-- To do --
Copy the data that follows exactly. Include no pictures.

-- Information provided --
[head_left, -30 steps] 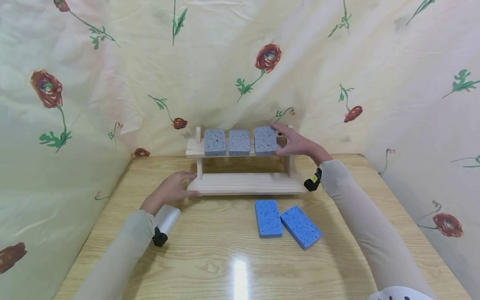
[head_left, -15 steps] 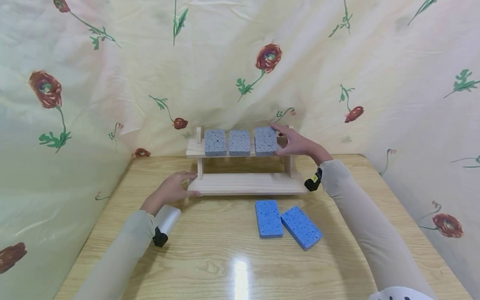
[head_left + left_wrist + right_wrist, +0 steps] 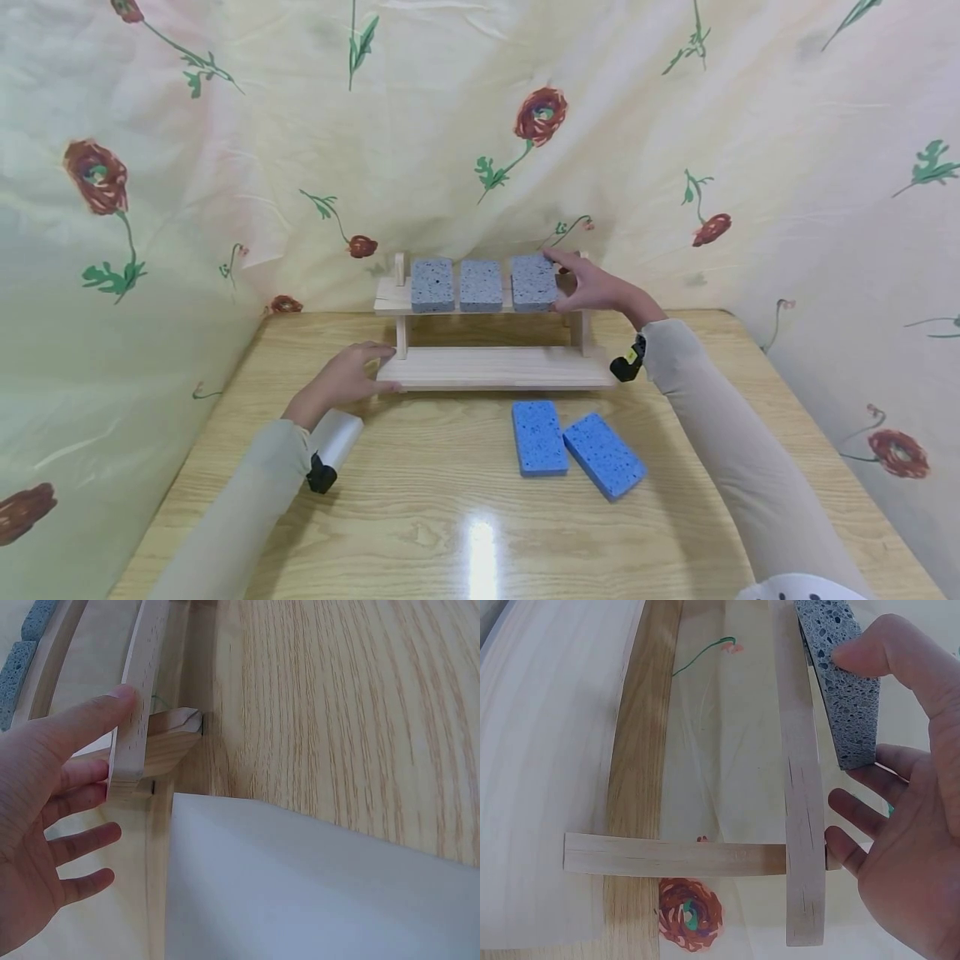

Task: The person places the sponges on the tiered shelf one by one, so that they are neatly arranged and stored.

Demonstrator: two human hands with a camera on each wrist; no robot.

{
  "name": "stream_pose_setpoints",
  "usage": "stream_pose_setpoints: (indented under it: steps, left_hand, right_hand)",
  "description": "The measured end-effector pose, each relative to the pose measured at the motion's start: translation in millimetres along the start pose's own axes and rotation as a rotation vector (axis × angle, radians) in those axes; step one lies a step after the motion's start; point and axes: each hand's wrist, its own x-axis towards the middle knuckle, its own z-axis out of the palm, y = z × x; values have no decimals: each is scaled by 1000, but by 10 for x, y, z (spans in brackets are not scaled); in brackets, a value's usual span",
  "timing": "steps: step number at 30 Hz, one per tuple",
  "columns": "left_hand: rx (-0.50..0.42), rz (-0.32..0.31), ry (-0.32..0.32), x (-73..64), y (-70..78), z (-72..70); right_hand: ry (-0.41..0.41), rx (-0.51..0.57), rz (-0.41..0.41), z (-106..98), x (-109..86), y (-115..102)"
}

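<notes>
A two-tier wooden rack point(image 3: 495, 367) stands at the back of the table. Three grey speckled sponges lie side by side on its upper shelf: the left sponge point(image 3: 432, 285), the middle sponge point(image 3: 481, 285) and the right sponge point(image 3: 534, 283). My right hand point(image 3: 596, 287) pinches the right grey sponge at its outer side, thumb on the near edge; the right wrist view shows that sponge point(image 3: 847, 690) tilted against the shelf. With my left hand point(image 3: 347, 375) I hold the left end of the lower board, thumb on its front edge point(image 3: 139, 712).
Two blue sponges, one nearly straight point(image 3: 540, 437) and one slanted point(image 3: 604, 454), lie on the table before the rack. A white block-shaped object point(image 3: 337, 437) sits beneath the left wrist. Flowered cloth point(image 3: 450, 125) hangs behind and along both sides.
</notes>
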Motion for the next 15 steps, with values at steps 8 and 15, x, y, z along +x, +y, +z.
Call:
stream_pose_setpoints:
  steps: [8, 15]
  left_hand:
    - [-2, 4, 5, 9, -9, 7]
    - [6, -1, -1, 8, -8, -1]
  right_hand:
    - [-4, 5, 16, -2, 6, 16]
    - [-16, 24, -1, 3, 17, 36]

-- Final answer --
[head_left, -30 steps] 
[head_left, -15 steps] 
[head_left + left_wrist + right_wrist, +0 steps] 

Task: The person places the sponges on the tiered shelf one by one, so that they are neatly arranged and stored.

Demonstrator: two human hands with a camera on each wrist; no robot.

{
  "name": "stream_pose_setpoints",
  "usage": "stream_pose_setpoints: (indented under it: steps, left_hand, right_hand)",
  "description": "The measured end-effector pose, each relative to the pose measured at the motion's start: translation in millimetres along the start pose's own axes and rotation as a rotation vector (axis × angle, radians) in those axes; step one lies a step after the motion's start; point and axes: each hand's wrist, its own x-axis towards the middle knuckle, its own z-axis out of the palm, y = z × x; values have no decimals: each is scaled by 1000, but by 10 for x, y, z (spans in brackets are not scaled); in brackets, a value's usual span",
  "timing": "steps: step number at 30 Hz, one per tuple",
  "columns": "left_hand: rx (-0.50..0.42), rz (-0.32..0.31), ry (-0.32..0.32), x (-73..64), y (-70..78), z (-72..70); right_hand: ry (-0.41..0.41), rx (-0.51..0.57), rz (-0.41..0.41), z (-106..98), x (-109..86), y (-115..102)"
}

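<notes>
A two-tier wooden rack point(image 3: 495, 367) stands at the back of the table. Three grey speckled sponges lie side by side on its upper shelf: the left sponge point(image 3: 432, 285), the middle sponge point(image 3: 481, 285) and the right sponge point(image 3: 534, 283). My right hand point(image 3: 596, 287) pinches the right grey sponge at its outer side, thumb on the near edge; the right wrist view shows that sponge point(image 3: 847, 690) tilted against the shelf. With my left hand point(image 3: 347, 375) I hold the left end of the lower board, thumb on its front edge point(image 3: 139, 712).
Two blue sponges, one nearly straight point(image 3: 540, 437) and one slanted point(image 3: 604, 454), lie on the table before the rack. A white block-shaped object point(image 3: 337, 437) sits beneath the left wrist. Flowered cloth point(image 3: 450, 125) hangs behind and along both sides.
</notes>
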Motion for the next 15 steps, with values at steps 8 and 15, x, y, z along +x, +y, +z.
Call:
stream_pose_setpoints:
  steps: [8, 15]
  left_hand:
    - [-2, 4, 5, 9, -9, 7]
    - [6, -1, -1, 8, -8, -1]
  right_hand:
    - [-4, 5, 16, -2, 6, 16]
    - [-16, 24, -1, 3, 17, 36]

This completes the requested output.